At this point, I was anxiously following Sister Ann, or "Mr. Annita" as many called her, hoping to absorb what I perceived as her magical powers of community organization. But I also followed it because I had the strange power to give back to myself. The more I was with her and with other people who could really receive me, the more I could receive the others. We need a community to restore ourselves. With enthusiasm, but nervously I accepted the invitation to Mass . It had been a long time since I left.

It turned out to be December 12 and was the celebration of Our Lady of Guadalupe . That night, it sparked a revolution in my heart and I felt at home in my new predominantly Mexican and Central American community for the first time. The Mass with the traditional Mexicans matachines dancers, and pure worship by Our Lady of Guadalupe was like no other Mass I had experienced before , and at the same time as every Mass that had been before.

I had forgotten how much I loved the ritual and culture of a Catholic Mass, and as an immigrant from the Dominican Republic, how much I needed to be reminded of its importance to me and my identity. I felt the mutual embrace and acceptance of my new community that night and a deep commitment to my work. I experienced solidarity for the first time.

As a documented immigrant, I was able to better identify and articulate my privileges by sharing my stories with others and helping to contextualize our country's immigration system. My new community taught me to appear with my whole being. I will never forget it, a couple of years later, when I worked as a full-time employee at HCC, waiting for bail to post around 2 a. M. After one of our mothers with very young children got into a car accident, and the agent took her into custody, because she could not prove that she had any documents. Thank God she was released early that morning, and we were able to reunite her with her children.
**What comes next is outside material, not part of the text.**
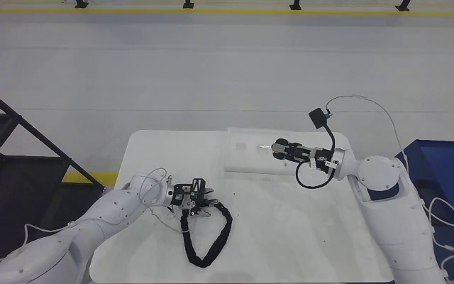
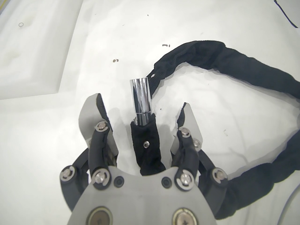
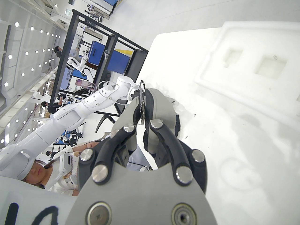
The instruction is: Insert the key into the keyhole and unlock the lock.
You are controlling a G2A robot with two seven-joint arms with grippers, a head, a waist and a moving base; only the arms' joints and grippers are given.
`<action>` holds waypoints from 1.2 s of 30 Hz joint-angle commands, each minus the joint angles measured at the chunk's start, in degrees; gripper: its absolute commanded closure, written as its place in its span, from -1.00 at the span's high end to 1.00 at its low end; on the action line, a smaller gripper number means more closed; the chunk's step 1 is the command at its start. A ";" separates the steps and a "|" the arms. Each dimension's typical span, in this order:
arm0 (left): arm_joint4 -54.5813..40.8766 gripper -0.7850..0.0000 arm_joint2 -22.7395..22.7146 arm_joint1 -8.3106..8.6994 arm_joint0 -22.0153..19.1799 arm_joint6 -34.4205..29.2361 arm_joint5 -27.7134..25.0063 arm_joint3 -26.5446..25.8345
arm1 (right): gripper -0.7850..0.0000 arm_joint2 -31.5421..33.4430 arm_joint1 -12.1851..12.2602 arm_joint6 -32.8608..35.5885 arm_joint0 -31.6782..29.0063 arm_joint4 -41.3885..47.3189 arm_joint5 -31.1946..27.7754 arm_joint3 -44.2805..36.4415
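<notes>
The left gripper (image 2: 140,105) is standing wide open, its fingers (image 2: 93,108) straddling the lock's chrome cylinder (image 2: 140,94) without touching it. The black fabric-covered chain (image 2: 234,64) is looping away past one finger across the white worktop (image 2: 187,12). A white foam tray (image 2: 35,47) is lying ahead, beyond the other finger.

You have a white, round-cornered tabletop (image 1: 298,234) across the lower middle of the top view. At centre frame, on its far edge, sits a white moulded foam tray (image 1: 245,156) with square recesses, and a small thin ring (image 2: 20,24) lies in one. A black metal frame (image 1: 42,138) stands at the left edge and a blue bin (image 1: 436,160) at the right. A yellow floor stripe (image 1: 227,11) runs along the top.
</notes>
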 commanded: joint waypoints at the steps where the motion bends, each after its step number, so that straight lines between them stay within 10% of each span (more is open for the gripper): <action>1: 0.54 -0.40 -0.08 -0.24 0.02 0.06 -0.39 0.28 | -1.00 0.00 0.00 0.00 0.00 0.00 0.00 0.00; 3: 0.89 -1.00 -0.23 -0.46 0.07 0.13 -0.65 0.62 | -1.00 0.00 0.00 0.00 0.00 0.00 0.00 0.00; 14: 2.58 -1.00 -1.96 0.17 -0.69 7.04 -4.45 0.38 | -1.00 0.00 0.00 0.00 0.00 0.00 0.00 0.00; 26: -1.23 -1.00 -9.69 4.74 -1.57 7.88 -7.67 -11.54 | -1.00 -0.18 0.00 -0.08 -0.27 0.01 0.24 -0.14; 36: -10.25 -1.00 -18.43 7.87 0.83 0.02 -8.62 -24.32 | -1.00 -0.21 1.29 8.63 0.20 -6.36 18.13 -12.10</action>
My new community taught me about faith. But a faith that is not afraid, and perseveres. All I could do then, and all that I hope to continue doing for the rest of my life, is to keep appearing with my whole being and receiving others. Mass that night and the experiences of kinship that followed changed me forever.
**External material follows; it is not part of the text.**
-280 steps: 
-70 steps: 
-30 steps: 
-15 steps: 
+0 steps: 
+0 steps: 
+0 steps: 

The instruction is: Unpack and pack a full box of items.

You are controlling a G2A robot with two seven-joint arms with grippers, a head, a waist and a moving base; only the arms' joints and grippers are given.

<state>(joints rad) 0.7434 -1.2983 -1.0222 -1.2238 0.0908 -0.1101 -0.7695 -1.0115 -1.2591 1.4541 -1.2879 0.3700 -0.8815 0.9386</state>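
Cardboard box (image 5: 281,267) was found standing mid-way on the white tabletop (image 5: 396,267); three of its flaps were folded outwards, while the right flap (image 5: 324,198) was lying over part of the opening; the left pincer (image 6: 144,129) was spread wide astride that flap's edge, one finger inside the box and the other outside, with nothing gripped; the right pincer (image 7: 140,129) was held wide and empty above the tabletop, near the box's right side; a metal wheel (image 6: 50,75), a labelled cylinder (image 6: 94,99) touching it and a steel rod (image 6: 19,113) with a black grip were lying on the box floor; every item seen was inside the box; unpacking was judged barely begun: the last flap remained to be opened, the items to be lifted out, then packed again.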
What I found through my precious time with these Catholic Sisters of Notre Dame de Namur is the incredible power that exists when kinship is combined with institutions. Through his example, I learned that when people within an institution can reciprocate by race, gender, sexual orientation, socioeconomic status, etc., the heart revolution is unleashed as Dorothy Day mentioned, and brings us closer to greater fair and equitable world.

It seems to me that here in Baltimore I am still looking for this through my work at the Community Service and Justice Center at Loyola University Maryland. I believe that universities, especially those based on faith, like Loyola, are especially committed and invested in communities to work for a more just and equitable world. As Mother Teresa said, "if we do not have peace, it is because we have forgotten that we belong to one another." I have been working in a Catholic and faith-based context for almost a decade, and every day I am very grateful for the opportunity to go to work and the community with all my self and to receive others.

The city of Baltimore is part of a national conversation on issues of justice, race and community. At this crucial moment in the history of our city, including the history of our nation, the Institute of Islamic, Christian and Jewish Studies highlights the continuing importance of bringing diverse religious perspectives to address civic and social challenges . In the initiative Imagining Justice in Baltimore the ICJS will contribute the perspectives of local Jews, Christians and Muslims to the public conversation about justice and injustice in Baltimore. Each collaborator represents their own opinion. We welcome this diversity of perspectives and do not seek a single definition of justice between traditions, nor deny the multivocal nature of justice within traditions. The long-term goal of the Imagining Justice in Baltimore initiative is to create a model of interreligious learning and dialogue around differences that demonstrates how a strong commitment to religious pluralism can shape public life.